The week long soak was more for allowing the wood to swell up tight and I saw this as a potential benefit.




fafrd said:


> Would a longer initial period filled with water+SO2 be better if possible?


 
I do not know. It all depends on what you are trying to achieve.



fafrd said:


> How long did you end up leaving your wine in the barrel and what type of winecwas it?


 
The wine is still in the barrel. I had my brother taste it last Saturday and he said that it was coming along nicely. (I did not taste it because it is lent). My goal is to barrel age it for a year.



fafrd said:


> I'm planning a pretty heavy cab/merlot blend for my new 60-gal barrel but a bit concerned with how long I'm be able to age it in the barrel without over-oaking...


 
Most folks barrel age wine based on the total volume of the barrel and according to individual tastes. 

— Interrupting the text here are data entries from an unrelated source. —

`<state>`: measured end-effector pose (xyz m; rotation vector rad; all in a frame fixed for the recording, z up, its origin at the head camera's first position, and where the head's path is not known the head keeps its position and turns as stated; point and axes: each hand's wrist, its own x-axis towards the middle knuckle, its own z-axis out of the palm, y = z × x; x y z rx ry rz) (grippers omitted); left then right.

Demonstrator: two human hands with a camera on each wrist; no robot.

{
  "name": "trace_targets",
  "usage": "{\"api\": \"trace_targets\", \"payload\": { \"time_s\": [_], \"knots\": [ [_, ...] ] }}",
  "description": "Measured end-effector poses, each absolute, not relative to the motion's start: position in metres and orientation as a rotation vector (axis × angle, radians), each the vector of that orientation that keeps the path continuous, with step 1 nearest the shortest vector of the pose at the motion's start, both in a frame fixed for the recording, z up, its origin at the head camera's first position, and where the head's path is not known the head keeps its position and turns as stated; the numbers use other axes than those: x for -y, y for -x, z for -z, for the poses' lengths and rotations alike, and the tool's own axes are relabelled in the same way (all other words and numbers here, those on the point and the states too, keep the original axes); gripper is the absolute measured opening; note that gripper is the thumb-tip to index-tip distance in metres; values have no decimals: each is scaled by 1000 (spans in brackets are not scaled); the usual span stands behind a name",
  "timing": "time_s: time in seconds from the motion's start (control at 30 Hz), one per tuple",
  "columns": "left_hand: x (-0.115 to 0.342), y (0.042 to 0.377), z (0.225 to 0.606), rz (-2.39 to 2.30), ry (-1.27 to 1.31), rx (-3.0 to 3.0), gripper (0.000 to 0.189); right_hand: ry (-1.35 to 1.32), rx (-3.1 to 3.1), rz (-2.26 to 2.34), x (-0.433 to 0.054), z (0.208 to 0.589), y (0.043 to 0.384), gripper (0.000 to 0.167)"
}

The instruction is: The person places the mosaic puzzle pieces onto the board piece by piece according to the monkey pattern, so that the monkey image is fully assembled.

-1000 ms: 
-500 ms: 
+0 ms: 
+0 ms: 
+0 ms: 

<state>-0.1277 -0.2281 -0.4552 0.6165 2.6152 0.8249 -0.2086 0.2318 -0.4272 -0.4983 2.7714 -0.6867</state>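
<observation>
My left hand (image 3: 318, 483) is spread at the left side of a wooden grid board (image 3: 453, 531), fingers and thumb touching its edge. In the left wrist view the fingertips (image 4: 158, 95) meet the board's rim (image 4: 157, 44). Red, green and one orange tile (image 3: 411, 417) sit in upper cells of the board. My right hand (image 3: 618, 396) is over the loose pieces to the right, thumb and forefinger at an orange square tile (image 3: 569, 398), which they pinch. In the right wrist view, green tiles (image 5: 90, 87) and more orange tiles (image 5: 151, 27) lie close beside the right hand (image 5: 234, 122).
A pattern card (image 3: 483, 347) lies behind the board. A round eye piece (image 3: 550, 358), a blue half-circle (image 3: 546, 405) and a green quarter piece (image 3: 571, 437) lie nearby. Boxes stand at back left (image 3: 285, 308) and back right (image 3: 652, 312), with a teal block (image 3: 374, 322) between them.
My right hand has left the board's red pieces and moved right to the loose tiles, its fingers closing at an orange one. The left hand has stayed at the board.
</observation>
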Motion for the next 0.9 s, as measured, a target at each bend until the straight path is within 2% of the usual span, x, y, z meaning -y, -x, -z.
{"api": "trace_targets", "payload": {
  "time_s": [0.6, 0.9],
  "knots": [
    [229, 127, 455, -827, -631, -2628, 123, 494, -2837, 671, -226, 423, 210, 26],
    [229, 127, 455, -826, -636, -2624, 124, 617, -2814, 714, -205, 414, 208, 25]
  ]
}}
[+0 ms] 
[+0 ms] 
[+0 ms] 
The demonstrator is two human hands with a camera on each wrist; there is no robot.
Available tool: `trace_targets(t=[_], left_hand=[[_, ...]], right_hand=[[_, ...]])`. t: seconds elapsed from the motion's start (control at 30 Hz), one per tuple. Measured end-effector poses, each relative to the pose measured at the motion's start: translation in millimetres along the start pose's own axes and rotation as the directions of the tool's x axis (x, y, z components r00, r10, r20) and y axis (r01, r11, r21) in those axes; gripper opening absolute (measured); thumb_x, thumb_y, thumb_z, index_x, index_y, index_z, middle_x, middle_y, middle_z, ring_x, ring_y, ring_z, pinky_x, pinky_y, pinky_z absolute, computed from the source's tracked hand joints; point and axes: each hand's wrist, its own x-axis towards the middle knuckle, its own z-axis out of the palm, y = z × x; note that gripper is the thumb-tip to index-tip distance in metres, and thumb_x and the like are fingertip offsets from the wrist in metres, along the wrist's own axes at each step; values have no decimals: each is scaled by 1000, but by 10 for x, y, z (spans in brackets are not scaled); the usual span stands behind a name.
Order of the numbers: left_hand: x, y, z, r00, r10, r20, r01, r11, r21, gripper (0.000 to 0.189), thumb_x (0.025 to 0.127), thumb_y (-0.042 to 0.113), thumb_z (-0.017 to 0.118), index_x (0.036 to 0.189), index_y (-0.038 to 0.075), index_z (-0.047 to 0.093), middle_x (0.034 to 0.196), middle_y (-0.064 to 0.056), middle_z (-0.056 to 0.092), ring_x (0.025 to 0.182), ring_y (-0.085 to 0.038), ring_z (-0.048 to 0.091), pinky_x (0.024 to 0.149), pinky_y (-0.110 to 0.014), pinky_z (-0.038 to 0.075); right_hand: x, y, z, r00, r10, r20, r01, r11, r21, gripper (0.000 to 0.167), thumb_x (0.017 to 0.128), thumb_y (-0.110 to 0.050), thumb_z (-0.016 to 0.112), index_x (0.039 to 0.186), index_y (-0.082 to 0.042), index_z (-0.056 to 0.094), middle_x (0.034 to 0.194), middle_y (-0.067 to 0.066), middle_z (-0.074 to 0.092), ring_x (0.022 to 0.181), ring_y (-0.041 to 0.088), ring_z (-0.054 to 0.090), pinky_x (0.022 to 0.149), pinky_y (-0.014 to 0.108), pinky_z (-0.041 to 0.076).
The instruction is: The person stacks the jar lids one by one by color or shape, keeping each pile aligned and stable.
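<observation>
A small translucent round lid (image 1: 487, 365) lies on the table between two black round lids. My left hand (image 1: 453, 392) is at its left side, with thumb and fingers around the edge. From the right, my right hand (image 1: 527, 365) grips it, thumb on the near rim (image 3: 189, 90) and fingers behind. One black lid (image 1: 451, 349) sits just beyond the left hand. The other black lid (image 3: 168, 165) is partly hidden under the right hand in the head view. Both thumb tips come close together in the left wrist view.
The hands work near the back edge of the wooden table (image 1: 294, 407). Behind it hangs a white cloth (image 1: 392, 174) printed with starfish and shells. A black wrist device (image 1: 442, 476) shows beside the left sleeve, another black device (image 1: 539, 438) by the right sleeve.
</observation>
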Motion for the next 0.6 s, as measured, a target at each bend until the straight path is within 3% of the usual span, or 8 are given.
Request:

There is, however, a ratio of wine volume to inner surface area of a barrel. The smaller the barrel, the higher the ratio.

In other words, the smaller the barrel, the more oaking you can expect. 

A good rule of thumb is to plan on barrel aging for 1 week per gallon of volume. So, plan on 5 weeks for a 5 gallon barrel and 60 weeks for a 60 gallon barrel. 

I use this rule of thumb for planning purposes only. There are a lot of variables at play here such as chemical composition of the wine, temperature in which the wine is stored, and number of times that the barrel was used. 

In short, do not fully rely on this rule of thumb. Instead, do regular tastings. You should be opening up the barrel periodically to top the barrel off, so make it a point to taste the wine and take it out of the barrel when you feel that you have enough oak.


----------



## fafrd

JohnT said:


> The first round is to sanitize the wood. Although new, there is no telling just how sanitary the wood is on the inside. Rather safe then sorry.



Got it, thanks. My new barrel is closed with a plastic bung and has a sticker that says 'Caution - this barrel contains sulpher dioxide'.

I spoke to the manufacturer and they claim that as long as the inside of the barrel is kept dry, nothing can get established in there. They do recommend filling with water+SO2 to keep it sanitary while swelling for 1-2 days but say there is no need for pre-sanitation.



> After this sanitizing step, the plan was to fill the barrel with water to soak the for a week. Adding a second dose of k-meta was to sanitize the water in the barrel.
> 
> Yes, a brand new 225 liter barrel - Med. Toast American Oak. My local had a sale on them ($350).
> 
> I do not know if it is a full blown accepted practice, but my goal was to maximize the flavor components that reside deeper in the wood and minimize the components that lay closer to the surface.



Any experience with flavors associated with 'surface components' being less desirable?



> The week long soak was more for allowing the wood to swell up tight and I saw this as a potential benefit.


 
Oh, so the week-long soak had nothing particular to do with the goal of avoiding flavors associated with surface components. One of my older books, 'From Vines to Wines' calls for treating new barrels with soda ash, vigorously rolling a half-full barrel for 'at least half an hour' and then filling the rest of the way and letting stand for 24 hours to leach 'harsh, intense, oak components from the wood.'

This does not seem to be common practise any more and I'm trying to understand why.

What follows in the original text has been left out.